To get to Gethsemani, you go down New Hope Road for a few miles and then turn on Monks Road. I have remembered this particular place often through the years. Soon after my ordination as priest of the church, I came to participate in a weeklong training program on Faith-based Community Organizing here in Kentucky. Along with several RC priests, a Lutheran, a Presbyterian and a couple of Methodist pastors, and a Jewish rabbi, I was helping to found BOLD Justice in Broward County. I had already been actively involved in community ministry with the homeless population \and other outreach programs in Broward. I kept bumping into the intractability of the systemic issues underlying the misery and pain I saw all around me. I believed then, and still believe now, that it takes many people working together and maintaining steady, courageous and unrelenting pressure on a system to bring about meaningful change. BOLD Justice was a way to explore how that might be lived out.
The training program I participated in was rigorous and demanding so I was glad, about half way through the week, when we got a late afternoon and evening off. I had a rental car and knew the Cistercian Abbey where Thomas Merton spent much of his life as a monk was close to the convent where we were doing the training. On a whim, I set off to find the Abbey and got there in time to sit in the visitor section of the church to participate in the Vespers service. Because it was summer, I also was able to go out to walk in the simple cemetery by the church where Merton is buried. The beauty of the place was deeply moving to me.

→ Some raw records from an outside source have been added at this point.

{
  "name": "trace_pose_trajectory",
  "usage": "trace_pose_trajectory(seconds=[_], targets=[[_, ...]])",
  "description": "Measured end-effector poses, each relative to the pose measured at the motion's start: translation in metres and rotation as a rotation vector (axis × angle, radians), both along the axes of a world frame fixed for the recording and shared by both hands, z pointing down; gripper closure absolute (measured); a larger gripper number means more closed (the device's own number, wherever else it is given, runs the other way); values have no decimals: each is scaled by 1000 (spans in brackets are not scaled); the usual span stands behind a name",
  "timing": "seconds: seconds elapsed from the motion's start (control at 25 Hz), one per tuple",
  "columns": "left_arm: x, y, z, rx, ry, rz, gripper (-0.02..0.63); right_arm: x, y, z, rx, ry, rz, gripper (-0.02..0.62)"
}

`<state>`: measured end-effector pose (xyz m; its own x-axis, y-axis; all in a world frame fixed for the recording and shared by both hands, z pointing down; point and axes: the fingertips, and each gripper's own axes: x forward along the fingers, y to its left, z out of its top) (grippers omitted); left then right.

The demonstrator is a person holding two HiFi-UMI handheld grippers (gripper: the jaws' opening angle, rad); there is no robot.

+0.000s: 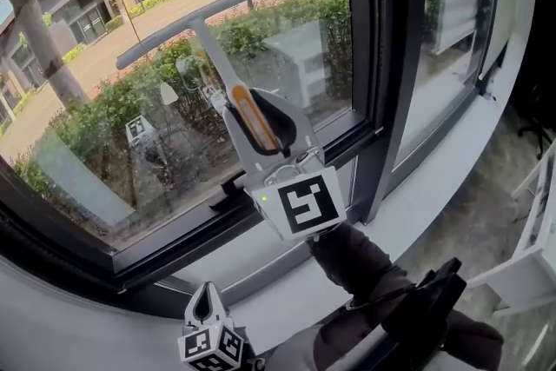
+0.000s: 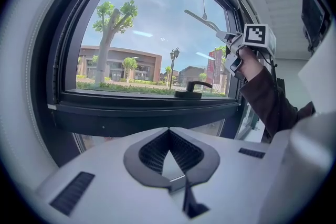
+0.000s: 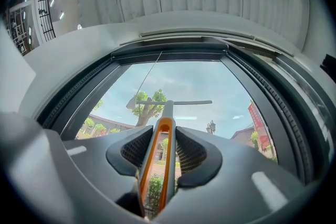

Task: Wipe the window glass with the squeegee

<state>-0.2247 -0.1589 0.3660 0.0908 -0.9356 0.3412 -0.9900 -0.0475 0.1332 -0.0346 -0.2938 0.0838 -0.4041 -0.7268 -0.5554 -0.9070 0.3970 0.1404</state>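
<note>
The squeegee has a long grey blade [image 1: 193, 22] lying against the window glass [image 1: 104, 109], high on the pane. Its grey stem runs down to an orange-lined handle [image 1: 254, 119]. My right gripper [image 1: 265, 130] is shut on that handle, raised in front of the glass. In the right gripper view the handle [image 3: 161, 165] sits between the jaws and the blade [image 3: 176, 104] crosses the sky beyond. My left gripper [image 1: 207, 305] hangs low near the sill, shut on nothing. From the left gripper view [image 2: 169, 132] the squeegee [image 2: 202, 17] shows up at the right.
A black window frame [image 1: 382, 56] separates this pane from a second one [image 1: 452, 30] on the right. A black window handle [image 2: 191, 89] sits on the lower frame. The white sill [image 1: 434, 178] runs below. White furniture [image 1: 539, 248] stands at the right. A dark sleeve [image 1: 365, 265] holds the right gripper.
</note>
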Motion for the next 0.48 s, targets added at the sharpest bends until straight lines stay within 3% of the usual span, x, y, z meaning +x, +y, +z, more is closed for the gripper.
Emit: trace_pose_trajectory(seconds=[0.48], targets=[[19,-3,4,0,-6,46,606,8,-2,-1,-22,-22,-34,465]])
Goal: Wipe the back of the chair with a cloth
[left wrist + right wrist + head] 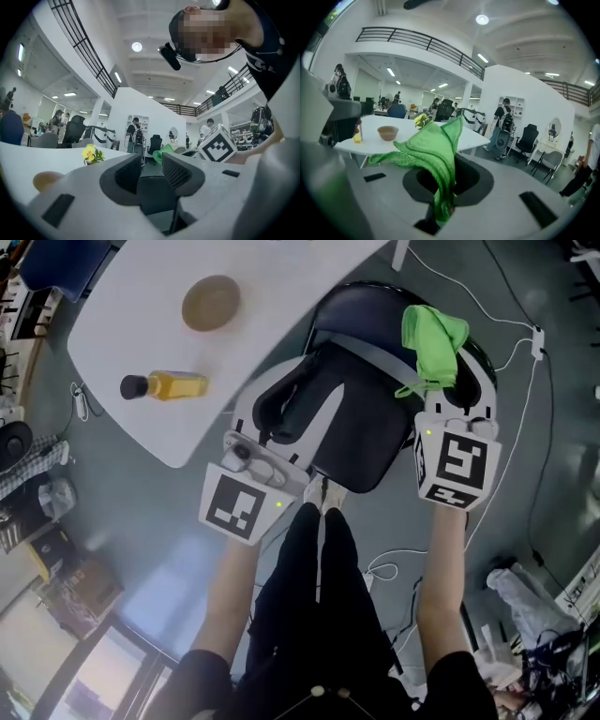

Sherod and I are doing a quick run-about in Kentucky and Indiana, first visting some dear friends, and then later this weekend, spending time with Sherod’s daughter and her children. Today, we could take a leisurely path from Bowling Green to Louisville so Sherod decided to get off I-65 and head to Bardstown. I vaguely remembered that Gethsemani was not too far from Bardstown and a quick check on my iPhone showed that it was actually on the route we were taking. It was sort-of providential and very meaningful to be able to stop there for a little while.I’m at a strange place with the church. I am simply jubilant to find myself serving with the good people of St. Paul’s, Lowndesboro. I continue to make good progress with the work I have been given to do with ECF and am grateful as well, for the relationships I am building within the Diocese of Alabama. Yet my heart breaks often for the Church. I see so much anxiety, a deep uneasiness that what we’ve always done isn’t really working and an even deeper fear that the cost of letting go for the sake of what God might do next is simply too high. We grind along, neither moving towards death and resurrection, nor content to immerse ourselves fully in denial.
As I wrote in my previous post, this is the season when I must acknowledge the reality that death and loss have been writ large in my life these past few years. What I also know is that allowing myself to “host” what I most feared changed me forever, it helped me understand resurrection in body, mind and spirit, in ways I would never have discovered if I had continued to play the endless games of magical thinking I had lived in before. Quite simply, my life is infinitely richer, more joyful, more meaningful for what these years have taught me. As one who has lost most of her fear about losing, even losing everything, I find myself in a very different place than a lot of other people who are trying to help the church find its way through this strange new passage we are in the midst of.
It was providential to find myself close to the Abbey where Brother Louis, as Merton was known in his community, lived and then was laid to rest. Even the brief time of entering the silence of the Abbey was filled with grace. It led me back to Merton’s prayer, which is where I live these days. I have no idea where I am going, especially as a priest of the church. I have to trust as Merton trusted. I have profound respect for Merton’s capacity for being both a contemplative and a deeply committed activist who understood that Micah’s words—love mercy, do justice, walk humbly with your God—call on us to do more than simply look at the brokenness of the world and retreat into spaces of comfort and safety. l have no idea what that means for me now–back when I was ordained and just launching El Centro Hispano de Todos los Santos it was all so much more clear.
Looking back through the pictures I took this early afternoon—on a cold, more wintery than summer day (54 degrees and a slight drizzle), I have to believe with Merton, that “that the desire to please you does in fact please you. And I hope I have that desire in all that I am doing”. As confused and limited as my line of sight is, this much I can say: I desire deeply to know what God would have me do. For tonight, I trust that that is enough.